Salon de la Guerre now has 32 albums available on iTunes, Amazon, YouTube, Bandcamp and other sites where can buy and stream music. My latest is Stereoisomer. You can check out the catalogue here and here.
Archive for the ‘Salon De La Guerre’ Category
Salon de la Guerre’s Catalogue
Posted in Music, Salon De La Guerre, tagged Alternative rock, college rock, rock, Salon De La Guerre, Stereoisomer on March 30, 2022| Leave a Comment »
My Rockin’-est Album Will Hit Shelves In A Few Days
Posted in Music, Salon De La Guerre, tagged Alternative rock, Eric Randolph Rasmussen, punk rock, Salon De La Guerre, Stereoisomer on March 26, 2022| Leave a Comment »
Salon de la Guerre’s 32nd album is going to come out in the next week. It’s my hardest, fastest, most rockin’ album yet, full of up-tempo alt rock guitar numbers.
To whet your appetite, I’m uploading another cut from SoundCloud. The album will soon appear on iTunes, Amazon, Pandora and YouTube, as well as other music distribution sites, including one big one I won’t mention that’s been in the news for hosting rich asshole anti-vaxxers.

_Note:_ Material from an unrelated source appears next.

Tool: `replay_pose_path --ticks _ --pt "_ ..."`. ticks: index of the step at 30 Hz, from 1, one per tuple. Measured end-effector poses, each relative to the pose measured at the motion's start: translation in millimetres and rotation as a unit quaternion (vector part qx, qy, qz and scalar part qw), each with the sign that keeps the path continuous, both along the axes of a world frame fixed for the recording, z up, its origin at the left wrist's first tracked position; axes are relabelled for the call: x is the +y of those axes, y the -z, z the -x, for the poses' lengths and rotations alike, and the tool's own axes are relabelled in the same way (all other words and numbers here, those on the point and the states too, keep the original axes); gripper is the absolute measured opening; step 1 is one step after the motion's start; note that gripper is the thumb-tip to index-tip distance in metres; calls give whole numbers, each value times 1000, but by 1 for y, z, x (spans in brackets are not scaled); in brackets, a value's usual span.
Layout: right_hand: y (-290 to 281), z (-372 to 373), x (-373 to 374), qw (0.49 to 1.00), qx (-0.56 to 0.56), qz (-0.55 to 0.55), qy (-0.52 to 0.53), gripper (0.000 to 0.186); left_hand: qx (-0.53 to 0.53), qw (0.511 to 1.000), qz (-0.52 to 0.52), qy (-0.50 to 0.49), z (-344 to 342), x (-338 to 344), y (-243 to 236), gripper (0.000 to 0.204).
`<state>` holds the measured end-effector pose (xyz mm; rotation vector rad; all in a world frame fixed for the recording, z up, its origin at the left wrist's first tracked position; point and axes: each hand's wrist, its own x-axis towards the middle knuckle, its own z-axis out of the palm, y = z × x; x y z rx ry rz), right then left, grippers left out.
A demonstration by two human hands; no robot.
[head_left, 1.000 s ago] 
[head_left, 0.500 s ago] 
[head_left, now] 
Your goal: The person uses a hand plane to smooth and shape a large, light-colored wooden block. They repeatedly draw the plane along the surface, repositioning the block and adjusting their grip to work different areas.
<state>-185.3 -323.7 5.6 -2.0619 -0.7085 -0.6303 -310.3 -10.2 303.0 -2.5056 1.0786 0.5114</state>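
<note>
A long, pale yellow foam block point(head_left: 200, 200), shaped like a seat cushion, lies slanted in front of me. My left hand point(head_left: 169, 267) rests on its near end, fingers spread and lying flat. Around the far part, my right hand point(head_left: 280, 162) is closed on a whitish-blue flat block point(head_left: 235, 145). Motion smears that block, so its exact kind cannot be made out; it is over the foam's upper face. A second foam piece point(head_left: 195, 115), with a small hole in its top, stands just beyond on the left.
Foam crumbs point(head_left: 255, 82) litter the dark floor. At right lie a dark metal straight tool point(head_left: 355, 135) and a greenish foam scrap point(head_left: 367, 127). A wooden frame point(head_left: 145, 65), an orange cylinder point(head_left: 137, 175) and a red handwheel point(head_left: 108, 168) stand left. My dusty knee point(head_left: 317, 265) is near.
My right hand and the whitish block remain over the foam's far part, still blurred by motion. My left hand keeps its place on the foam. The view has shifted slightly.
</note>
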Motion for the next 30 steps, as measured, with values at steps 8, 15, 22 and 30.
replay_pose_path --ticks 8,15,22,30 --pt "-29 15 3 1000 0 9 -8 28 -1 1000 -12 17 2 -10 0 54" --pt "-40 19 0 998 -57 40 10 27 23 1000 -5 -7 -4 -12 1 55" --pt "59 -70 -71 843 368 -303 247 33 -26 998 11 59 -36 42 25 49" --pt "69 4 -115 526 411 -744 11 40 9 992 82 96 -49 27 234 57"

As always, I recorded the album at my home studio in New York City on Logic Pro. I wrote the album, sang on 10 tracks and played guitar on eight of them.
The Banality of Eva
No one ever starts out as a bottom feeder
You’re a pristine block of wood and you carve your own features
Next thing that you know you’re in the tabloid reaches
Got flashlights for eyes just like the dumpster creatures
Made in the trash but
Seeking the light
Morning caller
You’re still made of night
Doing devil’s work
To learn what’s right
Who would ever guess at the banality of Eva
Only those who knew when she was young and peevish
You only had to see she was a little bit tasteless
You only had to know she was a lot impatient
Breaking the mold, wanting to fit in
Never quite knowing what suit she’s in
Wanting to be a celebrity
Wanting to crush all her enemies
Stylish stylish stylishly late
For your for your destiny with fate
Come to be come everything you hate
Your average-ness, what you hope is great
My Next Alt-Rock Album, ‘Stereoisomer,’ To Hit The Market Soon
Posted in Music, Salon De La Guerre, tagged Alternative rock, Gravity's Rainbow, Music, rock, Salon De La Guerre, Stereoisomer on March 20, 2022| Leave a Comment »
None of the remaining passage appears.